In "Where Not to be Old and Jobless" I take a closer look August’s sunny unemployment report. While we are rightly celebrating the return of the headline unemployment rate to its pre-crisis level, the recovery is not benefiting all workers equally.

I look at the unemployment rate of workers above age 55 in tech-boom cities and find it high. The unemployment rate measures the ratio of people actively looking for work compared to the total labor force. So when we see an unemployment rate of 12.2% for workers over age 55 in Austin, Texas, we know that older workers are stressed, especially considering that the unemployment rate for workers under 55 in Austin is only 3.6%.
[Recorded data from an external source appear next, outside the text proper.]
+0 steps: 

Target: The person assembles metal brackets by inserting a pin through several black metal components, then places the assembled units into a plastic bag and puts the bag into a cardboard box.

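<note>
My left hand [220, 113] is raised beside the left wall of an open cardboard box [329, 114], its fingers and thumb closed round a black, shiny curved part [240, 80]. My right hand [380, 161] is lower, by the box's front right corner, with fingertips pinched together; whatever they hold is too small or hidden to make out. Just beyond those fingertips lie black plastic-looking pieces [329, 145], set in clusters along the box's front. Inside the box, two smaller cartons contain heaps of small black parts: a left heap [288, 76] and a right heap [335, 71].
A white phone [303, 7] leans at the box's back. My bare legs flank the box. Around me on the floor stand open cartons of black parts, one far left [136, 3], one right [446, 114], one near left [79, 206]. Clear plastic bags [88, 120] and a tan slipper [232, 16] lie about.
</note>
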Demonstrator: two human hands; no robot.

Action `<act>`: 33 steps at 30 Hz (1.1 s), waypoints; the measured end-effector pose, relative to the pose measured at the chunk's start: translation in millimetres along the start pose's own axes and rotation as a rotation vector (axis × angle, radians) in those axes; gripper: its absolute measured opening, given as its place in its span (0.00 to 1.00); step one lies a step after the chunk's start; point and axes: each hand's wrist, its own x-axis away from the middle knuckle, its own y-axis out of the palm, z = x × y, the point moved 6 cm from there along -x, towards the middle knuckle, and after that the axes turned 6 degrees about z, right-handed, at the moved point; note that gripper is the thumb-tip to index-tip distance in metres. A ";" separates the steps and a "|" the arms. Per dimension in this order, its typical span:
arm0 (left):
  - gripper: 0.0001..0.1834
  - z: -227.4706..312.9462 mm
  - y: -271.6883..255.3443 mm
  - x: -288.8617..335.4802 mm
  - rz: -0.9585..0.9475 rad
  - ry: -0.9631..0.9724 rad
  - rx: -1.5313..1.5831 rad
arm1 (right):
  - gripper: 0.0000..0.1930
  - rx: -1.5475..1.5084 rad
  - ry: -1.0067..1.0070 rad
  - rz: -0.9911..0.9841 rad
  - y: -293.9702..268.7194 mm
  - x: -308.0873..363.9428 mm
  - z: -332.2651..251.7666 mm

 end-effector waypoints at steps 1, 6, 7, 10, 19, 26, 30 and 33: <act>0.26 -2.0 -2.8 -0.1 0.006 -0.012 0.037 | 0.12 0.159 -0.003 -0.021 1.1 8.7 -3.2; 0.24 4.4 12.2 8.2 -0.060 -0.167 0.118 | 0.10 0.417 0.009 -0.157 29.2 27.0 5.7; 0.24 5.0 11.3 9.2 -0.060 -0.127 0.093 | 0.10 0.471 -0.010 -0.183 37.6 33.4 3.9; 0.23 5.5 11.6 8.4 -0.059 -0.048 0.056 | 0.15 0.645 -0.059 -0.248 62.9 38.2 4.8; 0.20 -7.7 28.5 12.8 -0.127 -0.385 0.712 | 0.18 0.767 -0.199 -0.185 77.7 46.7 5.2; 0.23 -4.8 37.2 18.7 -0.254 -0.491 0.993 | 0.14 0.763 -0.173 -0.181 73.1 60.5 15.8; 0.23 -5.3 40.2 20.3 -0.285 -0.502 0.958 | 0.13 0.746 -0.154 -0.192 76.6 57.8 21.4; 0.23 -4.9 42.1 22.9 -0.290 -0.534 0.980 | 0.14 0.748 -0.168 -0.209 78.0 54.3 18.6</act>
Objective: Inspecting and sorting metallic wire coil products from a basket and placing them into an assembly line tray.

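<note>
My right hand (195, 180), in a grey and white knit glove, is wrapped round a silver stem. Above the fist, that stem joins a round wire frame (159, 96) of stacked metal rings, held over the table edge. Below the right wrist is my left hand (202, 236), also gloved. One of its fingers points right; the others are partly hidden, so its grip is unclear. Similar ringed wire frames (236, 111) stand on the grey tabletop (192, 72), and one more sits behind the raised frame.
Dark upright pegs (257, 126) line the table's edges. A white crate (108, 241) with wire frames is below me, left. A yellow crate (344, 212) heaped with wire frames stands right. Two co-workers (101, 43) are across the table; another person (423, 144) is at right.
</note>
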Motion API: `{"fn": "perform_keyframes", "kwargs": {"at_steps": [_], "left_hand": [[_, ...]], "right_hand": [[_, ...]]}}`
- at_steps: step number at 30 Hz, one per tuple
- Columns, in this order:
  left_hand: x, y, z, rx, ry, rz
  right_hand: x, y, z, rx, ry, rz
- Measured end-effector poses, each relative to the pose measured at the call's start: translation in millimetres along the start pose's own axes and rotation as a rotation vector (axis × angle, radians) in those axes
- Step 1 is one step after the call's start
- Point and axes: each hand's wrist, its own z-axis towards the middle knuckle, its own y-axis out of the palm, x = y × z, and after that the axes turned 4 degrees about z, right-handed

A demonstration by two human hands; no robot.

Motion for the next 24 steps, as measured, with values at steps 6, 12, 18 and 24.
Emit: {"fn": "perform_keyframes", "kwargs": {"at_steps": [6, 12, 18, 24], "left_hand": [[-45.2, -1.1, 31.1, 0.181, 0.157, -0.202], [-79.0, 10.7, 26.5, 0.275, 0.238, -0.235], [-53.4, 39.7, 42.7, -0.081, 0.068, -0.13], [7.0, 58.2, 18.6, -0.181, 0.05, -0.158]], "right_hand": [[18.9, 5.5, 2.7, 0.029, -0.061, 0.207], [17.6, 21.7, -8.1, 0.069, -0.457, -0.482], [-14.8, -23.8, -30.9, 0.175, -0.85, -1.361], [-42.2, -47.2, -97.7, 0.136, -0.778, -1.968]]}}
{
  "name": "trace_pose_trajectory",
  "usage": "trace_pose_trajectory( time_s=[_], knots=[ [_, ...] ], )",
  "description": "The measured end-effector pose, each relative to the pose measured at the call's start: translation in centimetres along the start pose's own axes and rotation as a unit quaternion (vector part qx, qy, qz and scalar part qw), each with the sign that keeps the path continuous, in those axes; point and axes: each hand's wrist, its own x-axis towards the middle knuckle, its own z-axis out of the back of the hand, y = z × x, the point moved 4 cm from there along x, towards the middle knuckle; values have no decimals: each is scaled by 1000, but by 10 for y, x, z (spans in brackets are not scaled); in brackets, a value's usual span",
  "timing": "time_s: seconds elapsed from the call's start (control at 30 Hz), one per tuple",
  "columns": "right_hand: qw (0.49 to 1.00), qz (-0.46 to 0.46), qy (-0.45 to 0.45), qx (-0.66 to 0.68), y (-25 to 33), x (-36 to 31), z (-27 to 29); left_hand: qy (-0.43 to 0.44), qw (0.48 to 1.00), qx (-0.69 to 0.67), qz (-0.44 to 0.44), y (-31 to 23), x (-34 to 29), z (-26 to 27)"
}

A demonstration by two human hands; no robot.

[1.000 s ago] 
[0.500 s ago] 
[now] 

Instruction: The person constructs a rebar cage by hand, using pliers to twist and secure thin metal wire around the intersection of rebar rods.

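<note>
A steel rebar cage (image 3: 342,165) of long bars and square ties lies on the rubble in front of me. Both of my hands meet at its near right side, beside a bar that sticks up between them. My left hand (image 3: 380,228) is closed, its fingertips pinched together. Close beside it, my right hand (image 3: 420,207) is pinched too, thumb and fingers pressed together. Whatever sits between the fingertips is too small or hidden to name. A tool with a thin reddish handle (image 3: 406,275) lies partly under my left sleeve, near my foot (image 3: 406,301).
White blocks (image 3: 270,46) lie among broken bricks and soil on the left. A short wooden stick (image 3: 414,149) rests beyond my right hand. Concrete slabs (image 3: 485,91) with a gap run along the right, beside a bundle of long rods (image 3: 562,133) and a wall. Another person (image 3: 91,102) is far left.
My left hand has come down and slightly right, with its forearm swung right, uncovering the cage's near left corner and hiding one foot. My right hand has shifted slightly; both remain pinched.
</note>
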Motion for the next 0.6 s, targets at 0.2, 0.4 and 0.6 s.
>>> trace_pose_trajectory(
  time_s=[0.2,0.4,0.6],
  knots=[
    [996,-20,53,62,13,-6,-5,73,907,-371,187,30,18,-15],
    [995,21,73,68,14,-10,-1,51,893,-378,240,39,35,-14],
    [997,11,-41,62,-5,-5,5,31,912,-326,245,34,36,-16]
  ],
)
Is this surprising? Austin is a tech-hub, and older workers just don’t get technology, right? Probably not. While more research is needed into this subject, I’d speculate this is a result of age-discrimination and a decline in bargaining power.

Regardless of the causes, however, a few things are clear. These numbers likely understate the problem. Early retirement is often involuntary. And there are easy solutions. At minimum, we should expand Social Security and create universal pensions to help older workers prepare for retirement regardless of their level of economic stress.

In “What Effect Will Migration Have on European Wages?” I take up the economics of the migration crisis that recently moved above-the-fold. Discussions of the humanitarian crisis are invariably followed by the economic question: how will such an influx of migrants affect the wages and job prospects of European workers?

There is broad agreement among economists that immigration is good for nations. Immigrants create new demand for goods and services, and their willingness to accept low wages reduces prices. There are clear gains from immigration that are broadly distributed. But the losses are concentrated, felt mostly by certain subsets of incumbent workers who face a more competitive labor market and downward pressure on wages. Though the resulting economic growth will benefit them in the long run, the initial effect on these workers is negative.

During the Great Migration in America, roughly seven million southern-born Blacks moved to the industrialized North between 1910 and 1970. Recent research suggests that though this was great for the northern economy and the workers who moved there, it hurt incumbent northern black workers, whose wages were depressed by seven percent due to the influx of southern labor.

In the long-run, the Great Migration was an indisputable benefit for the American economy, just as the recent wave of migrants will be to Europe. But just as there were winners and losers in the North, there will be winners and losers in the European countries who open their borders to refugees.